I think it’s the meditation. No, really.
For the last few weeks I’ve nailed down the morning routine and life has changed. (home workout followed by meditation with Waking Up then a light breakfast) The big boards are underway and the search for composition is a curiosity rather than anxiety. The first pass is all about getting something down and building in constraints. I’ve carried over the palette from the green series so choices are limited. Too much freedom can be paralyzing.
Now I’m in the phase of shape shifting and finding directions. Studio Pink and tinted greens add contrast through color and value. The painting is 5 ft. by 6 ft. and it’s difficult to really see it in totality. Tempting to stay in one little corner and paint your heart away yet, I’ve learned it’s better to be a hummingbird and feed from many flowers.
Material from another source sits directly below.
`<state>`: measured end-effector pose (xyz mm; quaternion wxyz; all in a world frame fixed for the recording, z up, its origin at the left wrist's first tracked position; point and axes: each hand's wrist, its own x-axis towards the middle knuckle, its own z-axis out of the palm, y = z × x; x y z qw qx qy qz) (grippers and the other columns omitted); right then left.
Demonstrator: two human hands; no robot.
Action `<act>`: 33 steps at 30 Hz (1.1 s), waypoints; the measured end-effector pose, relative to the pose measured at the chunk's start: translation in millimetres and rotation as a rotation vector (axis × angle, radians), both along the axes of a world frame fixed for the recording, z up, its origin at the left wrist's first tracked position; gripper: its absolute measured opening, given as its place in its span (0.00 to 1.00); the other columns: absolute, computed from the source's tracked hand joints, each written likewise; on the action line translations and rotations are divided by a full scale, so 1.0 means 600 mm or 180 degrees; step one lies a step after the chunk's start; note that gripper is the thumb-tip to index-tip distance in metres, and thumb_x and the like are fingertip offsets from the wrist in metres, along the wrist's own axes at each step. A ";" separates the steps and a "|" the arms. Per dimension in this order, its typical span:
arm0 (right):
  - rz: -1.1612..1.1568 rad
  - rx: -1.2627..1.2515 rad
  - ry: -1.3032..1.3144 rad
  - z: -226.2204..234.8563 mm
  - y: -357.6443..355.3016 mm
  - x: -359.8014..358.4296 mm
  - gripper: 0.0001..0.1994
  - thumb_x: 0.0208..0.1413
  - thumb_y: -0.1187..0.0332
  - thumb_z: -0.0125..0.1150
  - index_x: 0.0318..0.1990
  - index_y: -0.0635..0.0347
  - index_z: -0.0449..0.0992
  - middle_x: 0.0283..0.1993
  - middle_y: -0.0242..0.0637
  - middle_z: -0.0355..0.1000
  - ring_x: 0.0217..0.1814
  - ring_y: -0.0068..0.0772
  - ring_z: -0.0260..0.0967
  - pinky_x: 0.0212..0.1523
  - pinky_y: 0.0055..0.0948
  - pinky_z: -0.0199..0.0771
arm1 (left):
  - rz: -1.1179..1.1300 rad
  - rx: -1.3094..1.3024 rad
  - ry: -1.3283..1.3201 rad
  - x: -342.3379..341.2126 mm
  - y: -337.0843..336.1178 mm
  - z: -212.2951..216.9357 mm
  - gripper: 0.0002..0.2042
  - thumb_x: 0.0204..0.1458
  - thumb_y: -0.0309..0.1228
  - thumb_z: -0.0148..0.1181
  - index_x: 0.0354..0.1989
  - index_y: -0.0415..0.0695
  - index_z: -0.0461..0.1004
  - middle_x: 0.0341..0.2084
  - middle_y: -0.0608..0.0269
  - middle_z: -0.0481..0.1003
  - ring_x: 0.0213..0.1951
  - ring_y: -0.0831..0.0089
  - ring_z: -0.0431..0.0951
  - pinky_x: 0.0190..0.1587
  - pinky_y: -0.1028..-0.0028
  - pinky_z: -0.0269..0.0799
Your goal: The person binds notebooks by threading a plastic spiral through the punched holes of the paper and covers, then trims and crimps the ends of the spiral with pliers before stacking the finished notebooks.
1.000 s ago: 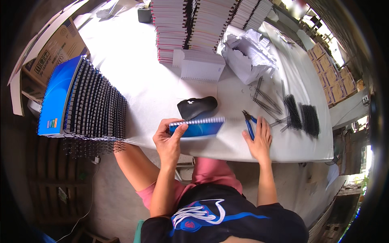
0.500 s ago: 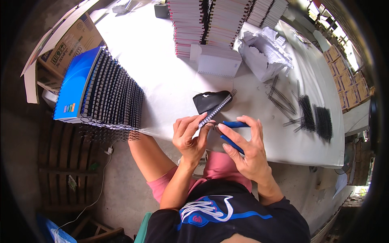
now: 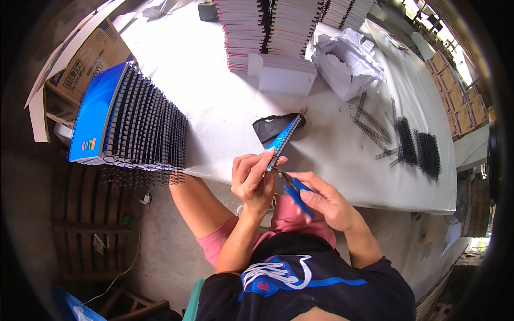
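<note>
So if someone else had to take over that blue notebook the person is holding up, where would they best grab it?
Probably the flat blue cover of the notebook, pinched across its thickness from the open side away from the spiral. The left hand already holds its lower end, and the pliers in the right hand sit at the wire's near tip, so the spiral edge is taken up and bumpy.

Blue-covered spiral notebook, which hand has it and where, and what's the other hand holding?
Left hand grips the blue-covered spiral notebook at its near end; right hand holds blue-handled pliers by the handles.
</note>
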<state>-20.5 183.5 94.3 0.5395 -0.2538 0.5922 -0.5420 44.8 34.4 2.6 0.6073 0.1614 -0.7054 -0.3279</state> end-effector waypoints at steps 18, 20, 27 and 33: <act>-0.1147 -0.1951 0.2161 -0.021 -0.092 -0.051 0.28 0.56 0.69 0.57 0.64 0.56 0.57 0.64 0.44 0.57 0.65 0.37 0.56 0.64 0.39 0.54 | -0.1116 0.1510 0.1602 0.077 -0.008 0.135 0.14 0.59 0.27 0.52 0.51 0.37 0.63 0.43 0.61 0.67 0.40 0.80 0.68 0.46 0.78 0.65; -0.0657 -0.3327 0.0707 -0.008 -0.153 -0.064 0.29 0.49 0.85 0.58 0.61 0.60 0.62 0.56 0.40 0.68 0.55 0.27 0.67 0.56 0.29 0.66 | -0.0535 0.0459 0.1275 0.110 -0.027 0.181 0.16 0.58 0.30 0.53 0.51 0.37 0.63 0.44 0.56 0.67 0.42 0.75 0.69 0.48 0.74 0.65; 0.0247 -0.2854 -0.0217 0.211 -0.432 -0.004 0.22 0.52 0.72 0.64 0.55 0.64 0.68 0.44 0.42 0.73 0.41 0.26 0.73 0.40 0.26 0.78 | 0.1647 0.0078 0.0897 0.220 -0.213 0.281 0.28 0.61 0.44 0.47 0.62 0.35 0.56 0.55 0.53 0.63 0.58 0.68 0.62 0.61 0.69 0.54; 0.0010 -0.3243 -0.0402 0.285 -0.535 -0.029 0.17 0.57 0.72 0.46 0.54 0.63 0.63 0.34 0.37 0.70 0.40 0.29 0.67 0.47 0.31 0.68 | 0.1064 0.0534 0.0231 0.189 -0.266 0.213 0.31 0.61 0.55 0.37 0.57 0.37 0.62 0.48 0.51 0.68 0.53 0.66 0.66 0.57 0.71 0.58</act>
Soon I’ll move the boards to the floor where I can get a “bigger picture” and when I have courage I’ll stand them up against the wall for the truth.
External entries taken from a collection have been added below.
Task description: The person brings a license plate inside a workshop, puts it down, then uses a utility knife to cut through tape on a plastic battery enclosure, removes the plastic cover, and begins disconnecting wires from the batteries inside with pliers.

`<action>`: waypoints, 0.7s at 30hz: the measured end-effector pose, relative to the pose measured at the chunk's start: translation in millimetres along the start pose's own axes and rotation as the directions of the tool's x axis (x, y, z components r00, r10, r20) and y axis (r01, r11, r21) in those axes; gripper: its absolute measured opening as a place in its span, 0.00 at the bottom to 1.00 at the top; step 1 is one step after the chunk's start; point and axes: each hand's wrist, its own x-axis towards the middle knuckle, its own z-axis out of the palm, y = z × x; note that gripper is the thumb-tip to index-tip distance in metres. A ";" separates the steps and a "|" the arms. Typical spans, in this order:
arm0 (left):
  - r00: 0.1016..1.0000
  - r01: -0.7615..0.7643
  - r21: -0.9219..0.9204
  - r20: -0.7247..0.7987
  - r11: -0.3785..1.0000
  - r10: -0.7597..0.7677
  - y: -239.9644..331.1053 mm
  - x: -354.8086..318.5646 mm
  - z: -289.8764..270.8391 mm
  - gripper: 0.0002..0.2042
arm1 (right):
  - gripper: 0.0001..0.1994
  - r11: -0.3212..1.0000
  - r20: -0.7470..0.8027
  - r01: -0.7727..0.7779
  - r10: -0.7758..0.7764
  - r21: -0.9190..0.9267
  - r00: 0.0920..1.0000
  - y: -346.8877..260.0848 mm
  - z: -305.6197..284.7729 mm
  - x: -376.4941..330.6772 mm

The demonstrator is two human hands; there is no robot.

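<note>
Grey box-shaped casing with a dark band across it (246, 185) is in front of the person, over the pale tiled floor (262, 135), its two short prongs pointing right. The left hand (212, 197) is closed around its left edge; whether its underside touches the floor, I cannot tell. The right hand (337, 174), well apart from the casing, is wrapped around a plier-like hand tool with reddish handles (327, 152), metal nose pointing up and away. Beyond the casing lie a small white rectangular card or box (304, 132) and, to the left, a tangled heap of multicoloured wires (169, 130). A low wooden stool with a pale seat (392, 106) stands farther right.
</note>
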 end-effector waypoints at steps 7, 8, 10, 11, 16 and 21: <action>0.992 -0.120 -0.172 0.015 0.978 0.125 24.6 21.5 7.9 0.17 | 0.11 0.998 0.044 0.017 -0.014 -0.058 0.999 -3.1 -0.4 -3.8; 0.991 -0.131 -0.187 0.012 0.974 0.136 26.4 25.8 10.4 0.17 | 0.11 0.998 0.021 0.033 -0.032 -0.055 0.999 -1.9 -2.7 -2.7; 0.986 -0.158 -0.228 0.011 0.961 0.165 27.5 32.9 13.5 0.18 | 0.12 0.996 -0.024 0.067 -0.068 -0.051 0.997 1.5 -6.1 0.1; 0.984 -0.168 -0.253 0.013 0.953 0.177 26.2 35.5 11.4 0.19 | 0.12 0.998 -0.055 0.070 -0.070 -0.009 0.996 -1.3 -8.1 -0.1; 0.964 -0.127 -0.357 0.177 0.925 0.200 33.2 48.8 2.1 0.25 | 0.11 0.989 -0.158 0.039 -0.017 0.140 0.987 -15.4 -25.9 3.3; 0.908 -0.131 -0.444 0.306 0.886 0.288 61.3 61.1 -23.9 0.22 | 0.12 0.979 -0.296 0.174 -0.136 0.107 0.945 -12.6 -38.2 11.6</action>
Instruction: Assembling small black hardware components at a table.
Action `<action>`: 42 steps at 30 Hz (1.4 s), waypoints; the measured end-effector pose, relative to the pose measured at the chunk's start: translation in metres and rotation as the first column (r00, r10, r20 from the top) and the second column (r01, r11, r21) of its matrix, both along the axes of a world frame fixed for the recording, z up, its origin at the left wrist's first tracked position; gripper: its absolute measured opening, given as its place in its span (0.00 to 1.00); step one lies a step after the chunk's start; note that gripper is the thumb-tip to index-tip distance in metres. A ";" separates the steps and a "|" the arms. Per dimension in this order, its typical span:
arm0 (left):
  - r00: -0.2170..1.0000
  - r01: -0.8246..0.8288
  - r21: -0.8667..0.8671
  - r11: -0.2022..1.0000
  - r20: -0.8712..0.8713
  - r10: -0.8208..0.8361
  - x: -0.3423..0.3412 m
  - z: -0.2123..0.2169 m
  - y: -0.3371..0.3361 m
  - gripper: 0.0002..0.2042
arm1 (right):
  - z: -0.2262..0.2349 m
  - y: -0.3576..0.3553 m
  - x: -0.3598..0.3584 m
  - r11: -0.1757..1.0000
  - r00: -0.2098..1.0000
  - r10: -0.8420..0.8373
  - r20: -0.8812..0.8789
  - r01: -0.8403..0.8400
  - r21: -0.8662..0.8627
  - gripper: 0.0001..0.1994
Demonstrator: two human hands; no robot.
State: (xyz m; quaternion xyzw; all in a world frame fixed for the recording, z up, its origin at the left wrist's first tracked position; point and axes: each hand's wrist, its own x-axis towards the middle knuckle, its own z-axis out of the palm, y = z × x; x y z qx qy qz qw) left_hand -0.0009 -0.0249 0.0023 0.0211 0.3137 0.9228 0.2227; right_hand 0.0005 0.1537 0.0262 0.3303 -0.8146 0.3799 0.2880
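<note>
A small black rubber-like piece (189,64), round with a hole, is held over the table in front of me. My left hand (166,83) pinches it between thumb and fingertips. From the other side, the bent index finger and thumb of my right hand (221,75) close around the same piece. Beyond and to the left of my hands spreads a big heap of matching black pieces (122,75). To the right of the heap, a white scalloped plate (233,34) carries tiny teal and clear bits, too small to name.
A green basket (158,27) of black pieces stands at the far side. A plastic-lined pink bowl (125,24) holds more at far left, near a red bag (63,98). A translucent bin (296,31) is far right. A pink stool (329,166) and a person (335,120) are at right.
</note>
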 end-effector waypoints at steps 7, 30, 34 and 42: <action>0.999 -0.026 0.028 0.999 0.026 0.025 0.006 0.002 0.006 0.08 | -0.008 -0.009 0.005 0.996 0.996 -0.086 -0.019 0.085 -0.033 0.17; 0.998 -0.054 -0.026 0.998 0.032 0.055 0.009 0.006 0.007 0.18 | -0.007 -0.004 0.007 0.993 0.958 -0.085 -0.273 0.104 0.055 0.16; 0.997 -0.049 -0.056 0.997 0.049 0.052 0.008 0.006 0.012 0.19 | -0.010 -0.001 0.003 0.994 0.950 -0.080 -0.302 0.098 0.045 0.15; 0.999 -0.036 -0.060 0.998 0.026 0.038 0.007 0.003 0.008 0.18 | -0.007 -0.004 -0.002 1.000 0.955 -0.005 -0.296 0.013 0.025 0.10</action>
I’ll do a double meditation on that day.
I have my morning tea in the studio now. My socks collect bits of wax as I circle the big boards in a “get to know” you dance. Some scraping, some torching. Touch to connect. I’ve got an hour or so before I take care of Mr. First.
In a previous life I would’ve checked email, looked at Instagram and gone down the rabbit hole of no return. No more. I’m totally present and responding to what is in front of me. No forward looking or rear view mirror. Serves me well as I pull the skillet plugs and continue the morning mood with Mr. First.
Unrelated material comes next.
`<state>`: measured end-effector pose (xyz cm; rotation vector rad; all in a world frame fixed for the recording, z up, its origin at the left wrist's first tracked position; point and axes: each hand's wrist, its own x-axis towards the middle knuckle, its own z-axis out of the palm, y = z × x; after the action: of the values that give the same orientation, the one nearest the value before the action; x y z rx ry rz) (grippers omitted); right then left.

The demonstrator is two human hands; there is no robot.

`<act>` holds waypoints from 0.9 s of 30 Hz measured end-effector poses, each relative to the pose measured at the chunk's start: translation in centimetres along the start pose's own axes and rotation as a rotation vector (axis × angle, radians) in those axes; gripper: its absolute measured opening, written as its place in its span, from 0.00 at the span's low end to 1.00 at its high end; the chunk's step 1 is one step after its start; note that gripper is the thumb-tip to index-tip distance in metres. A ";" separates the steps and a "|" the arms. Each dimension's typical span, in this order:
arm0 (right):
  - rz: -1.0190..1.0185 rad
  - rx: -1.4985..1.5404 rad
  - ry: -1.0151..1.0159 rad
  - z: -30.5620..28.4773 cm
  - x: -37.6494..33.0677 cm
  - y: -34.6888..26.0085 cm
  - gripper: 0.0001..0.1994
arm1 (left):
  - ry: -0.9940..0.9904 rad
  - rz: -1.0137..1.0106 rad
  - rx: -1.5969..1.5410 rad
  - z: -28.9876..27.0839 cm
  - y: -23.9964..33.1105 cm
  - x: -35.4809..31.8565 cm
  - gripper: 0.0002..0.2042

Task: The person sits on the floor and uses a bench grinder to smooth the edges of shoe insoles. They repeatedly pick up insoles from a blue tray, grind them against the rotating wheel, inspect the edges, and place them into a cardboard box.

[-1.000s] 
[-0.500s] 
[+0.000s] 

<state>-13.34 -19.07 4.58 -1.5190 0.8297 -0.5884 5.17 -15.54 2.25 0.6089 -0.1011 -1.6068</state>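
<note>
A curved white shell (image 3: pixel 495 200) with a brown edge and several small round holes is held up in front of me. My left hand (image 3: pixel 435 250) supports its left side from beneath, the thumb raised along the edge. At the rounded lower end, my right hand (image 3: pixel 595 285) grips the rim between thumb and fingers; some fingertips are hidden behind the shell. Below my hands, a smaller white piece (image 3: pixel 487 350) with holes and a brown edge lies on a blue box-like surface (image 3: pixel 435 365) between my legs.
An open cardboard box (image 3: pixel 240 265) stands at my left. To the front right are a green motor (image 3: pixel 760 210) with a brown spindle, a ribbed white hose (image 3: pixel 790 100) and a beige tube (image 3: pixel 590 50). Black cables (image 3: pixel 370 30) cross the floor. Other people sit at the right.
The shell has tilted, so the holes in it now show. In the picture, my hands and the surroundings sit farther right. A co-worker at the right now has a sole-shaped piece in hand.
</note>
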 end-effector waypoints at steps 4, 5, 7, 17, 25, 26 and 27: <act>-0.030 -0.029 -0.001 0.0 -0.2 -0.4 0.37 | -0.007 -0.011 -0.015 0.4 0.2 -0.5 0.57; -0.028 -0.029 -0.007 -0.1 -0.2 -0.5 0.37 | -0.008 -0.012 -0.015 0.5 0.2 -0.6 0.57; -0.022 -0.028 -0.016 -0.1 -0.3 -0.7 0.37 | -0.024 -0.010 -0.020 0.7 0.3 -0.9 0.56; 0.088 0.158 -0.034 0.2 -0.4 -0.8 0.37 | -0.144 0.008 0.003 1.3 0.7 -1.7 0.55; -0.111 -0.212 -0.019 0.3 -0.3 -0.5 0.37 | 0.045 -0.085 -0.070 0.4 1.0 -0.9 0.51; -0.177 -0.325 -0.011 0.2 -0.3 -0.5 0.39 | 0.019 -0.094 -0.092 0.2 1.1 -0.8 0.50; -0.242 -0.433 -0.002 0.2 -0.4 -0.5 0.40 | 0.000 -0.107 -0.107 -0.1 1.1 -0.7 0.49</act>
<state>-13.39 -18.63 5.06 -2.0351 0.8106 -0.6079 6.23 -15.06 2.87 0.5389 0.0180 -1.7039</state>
Life with him has improved too. My calm presence is his calm presence. We’re having the best rides despite being in rehab and only able to walk and trot. We’re up to 9 trots in 40″! I’m amazed at his composure (mostly) and ability now to regulate his energy: from an alert high to a low relaxation. I owe this to the fact that I’m now keenly aware of how our energies need to work together.
motorcycles, water trucks, bicyclists, a crazy man,
FedEx drivers who honk hello,
birds appearing and disappearing in shadows
We’re beginning to laugh at these noises and keep on going.
He’s teaching me to find peace in the midst of external pressure. Going to need it in the next few months.